Monday, Veteran’s Day, I am taking a vacation day. It’s one of those ‘family things’, my step-dad did it and so do I (we are both veterans). Panera Bread is offering current and veteran members of the military a lunch on Panera Bread, wear your uniform, show your ID card or discharge papers and lunch is on them. Many places have offers to those who are and have served. It wasn’t always like that.

I have a book in my library written by a college professor in which he answers questions from people of an opposite political opinion than his. I have not forgotten his name or that of his book’s, I am just not promoting them. I want to mention two of the questions he answered.

First, he addressed Vietnam veterans being spit on when they returned from Vietnam. He said this supposedly happened, but there is no proof it ever happened, not even once. I went in the navy five years after Vietnam. I remember being called baby killer and someone spitting on me, and we were treated a lot better than those men and women five years before us. Bill, my step-dad and a Vietnam veteran, he was spit on and worse. Sorry professor, you got that one wrong.

Second, he addressed the accusation that people of his political opinion are weak or even anti-national defense. The rest of this chapter was spent making the point that man-made global warming (the book was published before the term was changed to “man-made climate change” to cover downward changes in temperature as well) is a national defense issue and since his side is very strong on man-made global warming, then his side is actually very strong on national defense. Professor, when people point a finger at you and say, “You are weak on national defense” I may not know the specific issue they are thinking about, but I can tell you it is not climate change, they already know where you stand on climate change.

You see Vietnam Vets, like my step-dad and some of my friends; they were treated pretty bad when they came home. My group, those of us who served between 1975 and 1991, we were pretty much ignored except by a few hostile people left over from Vietnam protesting days. I remember when Operation Desert Shield started (when we began deploying people for the first Gulf War) the anti-war protests started again. There was a backlash against the protestors across the nation by the middle and lower classes of our country. Those from the Vietnam protests days, who were organizing protests for the Gulf War, were shocked by the backlash; they did not see this during their earlier Vietnam protests. They quickly came out with statements that they were against the war, but supported the troops. The public did not believe them, and though they continued their protests, they tuned it down a little bit.

Those vets, the first Gulf War vets, were treated pretty good by the people when they came home, and today’s veterans are treated even better (though the United States government never has done a very good job supporting veterans).

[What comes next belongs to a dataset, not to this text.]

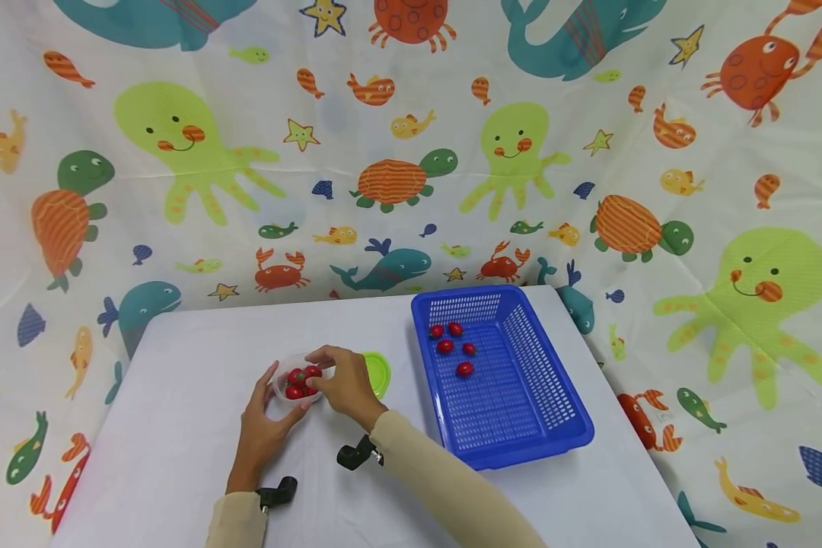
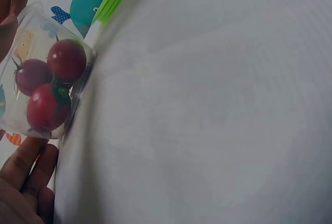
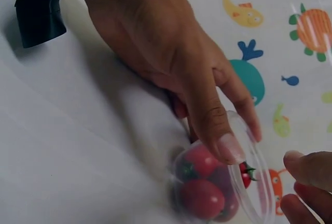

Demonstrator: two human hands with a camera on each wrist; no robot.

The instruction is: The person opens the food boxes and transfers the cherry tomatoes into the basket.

I support the better treatment, the way the men and women were treated when they came home from the Vietnam War was a national disgrace. I saw their treatment with my own eyes, and no book by a college professor will ever convince me I did not see what I saw.

Here is my deal. I do not mind the protests, it is an expression of freedom of speech, it is our constitution in action. When I joined the navy I swore to obey the President, but I swore to protect and defend the constitution from all enemies. I understand why some people mistreat veterans, to them the members of the military are the war (some of them even believe people in the military like killing people) and they feel justified in their actions. But, I’ll keep my opinions on those people and their actions to myself.

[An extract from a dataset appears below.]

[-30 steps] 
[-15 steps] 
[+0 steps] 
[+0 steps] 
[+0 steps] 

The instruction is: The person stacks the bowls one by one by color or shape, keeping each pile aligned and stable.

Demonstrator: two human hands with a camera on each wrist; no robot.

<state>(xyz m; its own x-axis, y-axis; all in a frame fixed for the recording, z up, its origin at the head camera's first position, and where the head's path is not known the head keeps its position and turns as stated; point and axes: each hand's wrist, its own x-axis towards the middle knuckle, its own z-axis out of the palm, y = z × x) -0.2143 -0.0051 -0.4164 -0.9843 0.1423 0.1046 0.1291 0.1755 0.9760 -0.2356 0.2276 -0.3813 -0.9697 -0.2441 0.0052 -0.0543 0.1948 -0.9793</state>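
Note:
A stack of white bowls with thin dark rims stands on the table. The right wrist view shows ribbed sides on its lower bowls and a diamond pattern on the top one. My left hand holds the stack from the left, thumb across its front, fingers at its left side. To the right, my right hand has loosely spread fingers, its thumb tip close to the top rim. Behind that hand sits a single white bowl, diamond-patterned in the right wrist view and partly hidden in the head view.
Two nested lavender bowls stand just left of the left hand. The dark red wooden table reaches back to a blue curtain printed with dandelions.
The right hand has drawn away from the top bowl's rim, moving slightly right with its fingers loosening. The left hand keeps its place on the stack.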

I know people (some are friends of mine), who say war is not necessary there is always another way. There is always another way and I am glad for those people who believe this, I encourage them and would like nothing better than to see all the people of the world believe this one day, then maybe we could end wars.

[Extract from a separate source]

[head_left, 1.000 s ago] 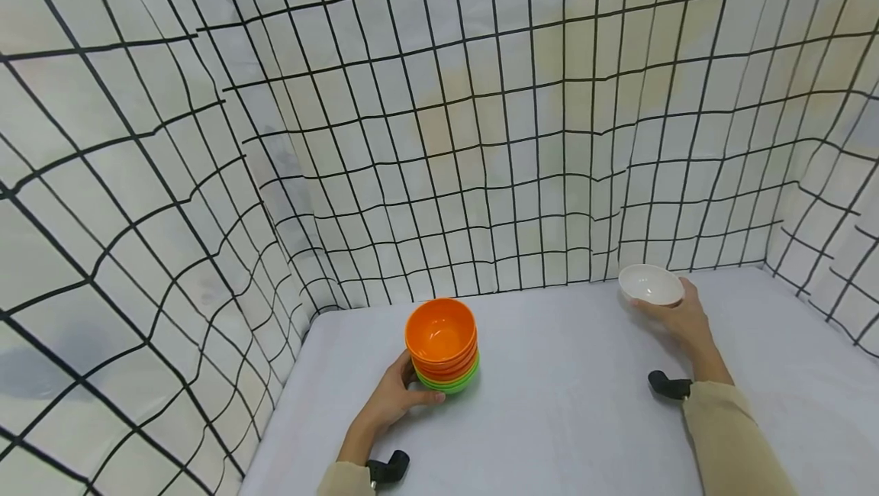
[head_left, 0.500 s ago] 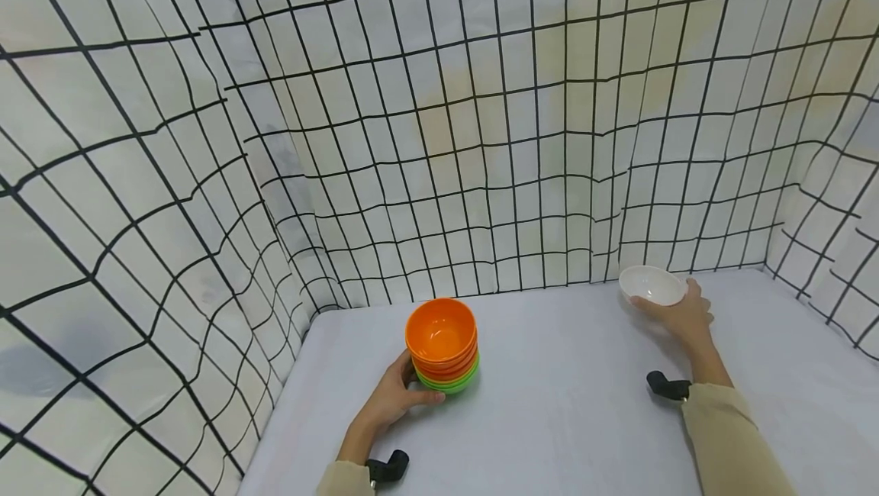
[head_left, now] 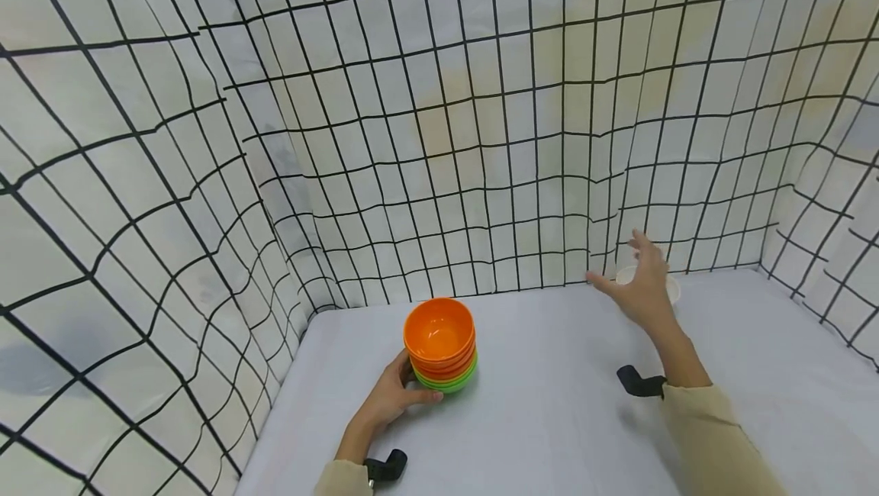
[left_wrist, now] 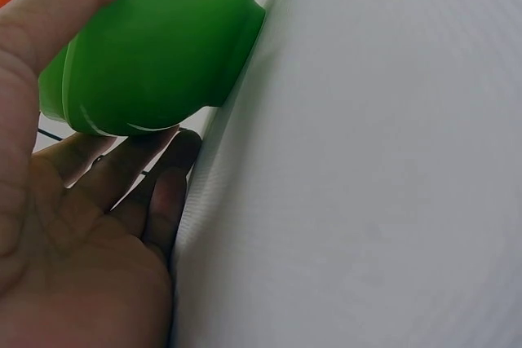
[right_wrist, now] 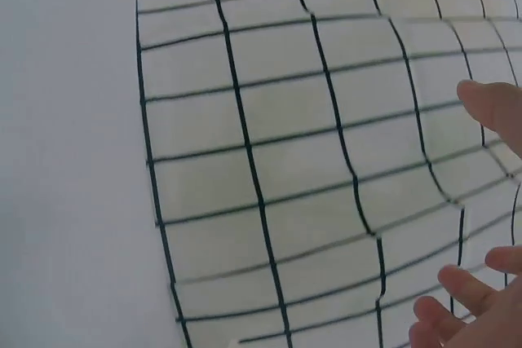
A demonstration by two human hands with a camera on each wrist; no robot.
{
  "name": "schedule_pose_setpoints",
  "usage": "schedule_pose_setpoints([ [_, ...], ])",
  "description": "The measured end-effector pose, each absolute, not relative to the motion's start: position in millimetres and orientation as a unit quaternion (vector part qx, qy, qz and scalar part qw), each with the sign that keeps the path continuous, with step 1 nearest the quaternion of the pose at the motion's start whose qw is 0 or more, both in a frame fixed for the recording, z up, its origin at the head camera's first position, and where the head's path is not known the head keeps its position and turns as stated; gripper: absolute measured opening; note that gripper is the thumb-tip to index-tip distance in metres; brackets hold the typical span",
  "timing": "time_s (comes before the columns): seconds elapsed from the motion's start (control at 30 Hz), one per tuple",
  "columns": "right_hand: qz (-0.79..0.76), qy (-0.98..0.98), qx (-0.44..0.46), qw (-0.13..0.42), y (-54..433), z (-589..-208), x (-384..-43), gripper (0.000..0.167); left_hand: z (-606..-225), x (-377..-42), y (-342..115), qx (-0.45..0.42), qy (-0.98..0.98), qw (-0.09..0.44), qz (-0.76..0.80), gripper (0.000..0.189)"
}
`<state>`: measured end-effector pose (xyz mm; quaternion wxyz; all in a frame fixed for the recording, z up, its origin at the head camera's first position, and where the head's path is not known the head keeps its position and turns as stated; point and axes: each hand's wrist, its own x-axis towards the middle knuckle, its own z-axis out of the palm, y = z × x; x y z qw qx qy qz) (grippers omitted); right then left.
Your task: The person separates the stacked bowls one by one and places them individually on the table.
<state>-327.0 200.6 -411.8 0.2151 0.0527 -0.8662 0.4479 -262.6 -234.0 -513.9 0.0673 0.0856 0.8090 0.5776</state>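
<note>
A stack of orange bowls (head_left: 439, 330) on top of green bowls (head_left: 449, 387) stands on the table at centre left. My left hand (head_left: 390, 395) holds the stack low down, thumb in front and fingers around its left side. The left wrist view shows the green bowl (left_wrist: 171, 46) between thumb and fingers, close to the tabletop. My right hand (head_left: 645, 290) is raised with thumb and fingers spread, holding nothing. Behind it in the head view, a white bowl (head_left: 674, 290) sits near the table's back edge, mostly hidden by the hand.
A white cloth with a black grid (head_left: 508, 137) forms walls behind and to both sides of the white table (head_left: 542, 397). A black wrist camera (head_left: 387, 467) sits on the left wrist, another camera (head_left: 639, 381) on the right.
My right hand has let go of the white bowl and moved up and left, away from it. The bowl stays at the back right. My left hand and the stack keep their place.
</note>
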Motion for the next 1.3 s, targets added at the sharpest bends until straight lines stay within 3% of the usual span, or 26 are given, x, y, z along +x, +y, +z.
schedule_pose_setpoints([
  [0.1, 0.449, -0.863, 0.135, 0.185, 166, -411, -319, 0.111, -514, -263, -234, 0.085, 0.809, 0.069, 0.578, 0.088],
  [0.23, 0.466, -0.850, 0.222, 0.102, 119, -417, -308, 0.108, -514, -263, -234, 0.087, 0.809, 0.065, 0.578, 0.088],
  [0.53, 0.490, -0.806, 0.331, -0.027, 57, -434, -297, 0.096, -517, -266, -234, 0.084, 0.804, 0.055, 0.587, 0.088],
  [1.07, 0.487, -0.771, 0.377, -0.161, 28, -436, -334, 0.106, -517, -267, -236, 0.086, 0.781, 0.072, 0.614, 0.098],
  [1.3, 0.484, -0.774, 0.367, -0.179, 21, -436, -336, 0.108, -519, -267, -236, 0.083, 0.777, 0.077, 0.619, 0.098],
])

I decided to serve in the military because there are some wars that have to be fought. You talk with men and women who have served and you will receive many reasons for why they volunteered. Bring up “defending those who cannot defend themselves” and without exception every one of those veterans will agree. You can hold up Hitler or any other person who needs to be stopped and I will agree with you they should be stopped, but not by war. They should be stopped by other means.

The people in Hitler’s concentration camps and gashouses, the Kurds gassed by Sadam Hussein just before the second Gulf War, the victims of genocide in Bosnia, Africa, Central and South America, you cannot protect them with sanctions and rhetoric. These are men, women, and child tortured and murdered while we try other means. The longer we try those other means the more victims are created.

The problem with wars are the leaders and celebrities both for and against, they are only concerned with winning a political argument. The people who stand to make money from war get their “boys & girls” on the hill to wave the flag and talk about patriotism. Their political opponents scream about blood for oil or whatever happens to be the expeditious slogan of the day; during Bosnia, the opponents stated the president was trying to get attention off his scandals and the attempts to impeach him, by going to war. The people who propose war rarely do it for the right reasons, to defend those who cannot defend themselves. Those who oppose war too often ignore those who cannot defend themselves – out of sight, out of mind.

Most of the wars my country has fought in the last 100 years should not have been fought, and there are many other wars that should have been fought (to defend people who could not defend themselves), but were not fought.

To me the worst part of those wars we do fight is what we do to our men and women fighting those wars while they are fighting. Once again, it is all politics. You see the losing side of the political fight, republicans during Bosnia and democrats during Iraq, write “rules of engagement” that the military must obey while fighting the war. The political opponents are usually responsible for more American military blood than our enemy is. In Afghanistan a US soldier brings his/her weapon to bear on two people operating a mortar lobbing shells at him/her, but they are not allowed to shoot them because the attackers are dressed like Afghan civilians and therefore (in the mind of politicians in the military and in Washington DC) may actually be an innocent civilian or there may be other innocent civilians standing near them. (The enemy know this and so they ensure all combatants are dressed like civilians.) So, more American women and men die needlessly thanks to politicians and generals back in Washington DC.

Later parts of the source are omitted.